*** Opening of Record set ***
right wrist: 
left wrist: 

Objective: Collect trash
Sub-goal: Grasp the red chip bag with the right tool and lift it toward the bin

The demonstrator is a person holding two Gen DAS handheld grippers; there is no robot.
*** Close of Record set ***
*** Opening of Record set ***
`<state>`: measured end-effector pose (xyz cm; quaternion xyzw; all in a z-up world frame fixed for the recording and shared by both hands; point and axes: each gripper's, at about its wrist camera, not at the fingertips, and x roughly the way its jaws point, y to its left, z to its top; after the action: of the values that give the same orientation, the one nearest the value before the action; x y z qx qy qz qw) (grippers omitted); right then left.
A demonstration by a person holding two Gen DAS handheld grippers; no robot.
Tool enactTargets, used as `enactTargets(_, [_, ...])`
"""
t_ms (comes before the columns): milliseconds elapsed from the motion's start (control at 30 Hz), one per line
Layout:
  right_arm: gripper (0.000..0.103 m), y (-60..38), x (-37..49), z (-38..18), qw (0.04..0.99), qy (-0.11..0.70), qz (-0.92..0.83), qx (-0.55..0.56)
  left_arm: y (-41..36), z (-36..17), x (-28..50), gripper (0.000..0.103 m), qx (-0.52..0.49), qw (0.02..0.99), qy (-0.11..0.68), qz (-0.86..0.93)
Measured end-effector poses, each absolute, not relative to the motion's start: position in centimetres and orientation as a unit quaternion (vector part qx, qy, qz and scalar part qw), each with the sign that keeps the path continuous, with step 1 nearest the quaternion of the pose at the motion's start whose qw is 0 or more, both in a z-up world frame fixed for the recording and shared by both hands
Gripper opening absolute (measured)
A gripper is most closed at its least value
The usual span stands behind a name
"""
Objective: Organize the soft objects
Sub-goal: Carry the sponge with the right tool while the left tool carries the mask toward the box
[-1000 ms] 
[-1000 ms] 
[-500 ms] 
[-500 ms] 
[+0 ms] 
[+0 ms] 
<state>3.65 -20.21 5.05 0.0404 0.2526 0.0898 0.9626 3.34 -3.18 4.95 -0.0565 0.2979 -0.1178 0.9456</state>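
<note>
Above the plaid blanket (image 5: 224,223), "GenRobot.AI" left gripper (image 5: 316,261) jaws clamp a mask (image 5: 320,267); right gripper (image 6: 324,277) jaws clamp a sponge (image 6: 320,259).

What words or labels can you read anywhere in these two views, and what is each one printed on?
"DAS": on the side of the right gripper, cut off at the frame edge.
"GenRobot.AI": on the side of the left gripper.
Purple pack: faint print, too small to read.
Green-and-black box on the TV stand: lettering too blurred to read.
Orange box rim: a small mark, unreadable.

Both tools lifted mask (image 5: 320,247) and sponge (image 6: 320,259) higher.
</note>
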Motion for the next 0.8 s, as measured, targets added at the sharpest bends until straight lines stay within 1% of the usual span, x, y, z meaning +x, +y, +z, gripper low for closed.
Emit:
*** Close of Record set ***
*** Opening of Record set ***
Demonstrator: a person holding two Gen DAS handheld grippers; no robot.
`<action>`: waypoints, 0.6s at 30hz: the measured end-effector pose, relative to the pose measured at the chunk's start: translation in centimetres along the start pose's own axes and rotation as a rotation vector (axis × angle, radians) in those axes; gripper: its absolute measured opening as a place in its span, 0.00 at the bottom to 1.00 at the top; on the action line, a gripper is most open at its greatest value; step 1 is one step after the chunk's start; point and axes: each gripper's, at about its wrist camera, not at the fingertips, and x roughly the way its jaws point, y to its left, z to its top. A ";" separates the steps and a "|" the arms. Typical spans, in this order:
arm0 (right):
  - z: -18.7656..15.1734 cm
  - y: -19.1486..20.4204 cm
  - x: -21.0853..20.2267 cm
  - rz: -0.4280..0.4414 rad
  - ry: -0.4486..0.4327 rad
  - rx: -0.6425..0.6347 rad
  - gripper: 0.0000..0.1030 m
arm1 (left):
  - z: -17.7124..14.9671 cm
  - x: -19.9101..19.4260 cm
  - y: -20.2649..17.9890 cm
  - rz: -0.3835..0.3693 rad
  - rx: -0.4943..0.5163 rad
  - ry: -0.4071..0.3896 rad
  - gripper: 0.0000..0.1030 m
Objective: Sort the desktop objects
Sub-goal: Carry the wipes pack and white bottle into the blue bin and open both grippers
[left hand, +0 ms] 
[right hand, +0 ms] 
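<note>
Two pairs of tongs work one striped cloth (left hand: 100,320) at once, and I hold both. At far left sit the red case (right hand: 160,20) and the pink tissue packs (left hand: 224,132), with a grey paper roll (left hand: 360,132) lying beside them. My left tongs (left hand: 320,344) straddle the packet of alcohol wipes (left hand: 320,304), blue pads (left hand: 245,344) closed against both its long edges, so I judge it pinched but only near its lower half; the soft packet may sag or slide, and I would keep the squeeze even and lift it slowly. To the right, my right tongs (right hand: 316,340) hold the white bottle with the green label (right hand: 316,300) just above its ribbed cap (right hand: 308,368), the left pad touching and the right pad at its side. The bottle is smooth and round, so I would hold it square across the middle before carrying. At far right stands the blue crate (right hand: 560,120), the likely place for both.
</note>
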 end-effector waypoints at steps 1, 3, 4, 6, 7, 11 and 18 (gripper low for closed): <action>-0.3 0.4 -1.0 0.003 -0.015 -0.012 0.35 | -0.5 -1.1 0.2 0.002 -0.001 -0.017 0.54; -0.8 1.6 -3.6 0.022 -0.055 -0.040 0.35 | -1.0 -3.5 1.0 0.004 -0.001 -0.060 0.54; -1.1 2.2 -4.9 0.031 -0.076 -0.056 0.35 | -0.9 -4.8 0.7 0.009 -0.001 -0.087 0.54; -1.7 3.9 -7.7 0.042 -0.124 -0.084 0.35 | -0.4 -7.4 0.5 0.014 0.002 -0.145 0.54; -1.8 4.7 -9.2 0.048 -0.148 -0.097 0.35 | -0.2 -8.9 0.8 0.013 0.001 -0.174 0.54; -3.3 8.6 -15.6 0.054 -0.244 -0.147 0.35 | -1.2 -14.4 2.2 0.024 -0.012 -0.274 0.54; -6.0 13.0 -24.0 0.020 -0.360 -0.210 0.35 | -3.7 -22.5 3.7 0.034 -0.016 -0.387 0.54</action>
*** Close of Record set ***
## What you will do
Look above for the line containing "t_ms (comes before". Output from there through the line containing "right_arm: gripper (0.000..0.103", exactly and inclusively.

## Answer space
t_ms (comes before the columns): milliseconds elapsed from the motion's start (control at 30 Hz), one per line
Layout:
  right_arm: gripper (0.000..0.103 m), y (-60..38), x (-37..49), z (-38..18), qw (0.04..0.99), qy (-0.11..0.70), qz (-0.92..0.83), qx (-0.55..0.56)

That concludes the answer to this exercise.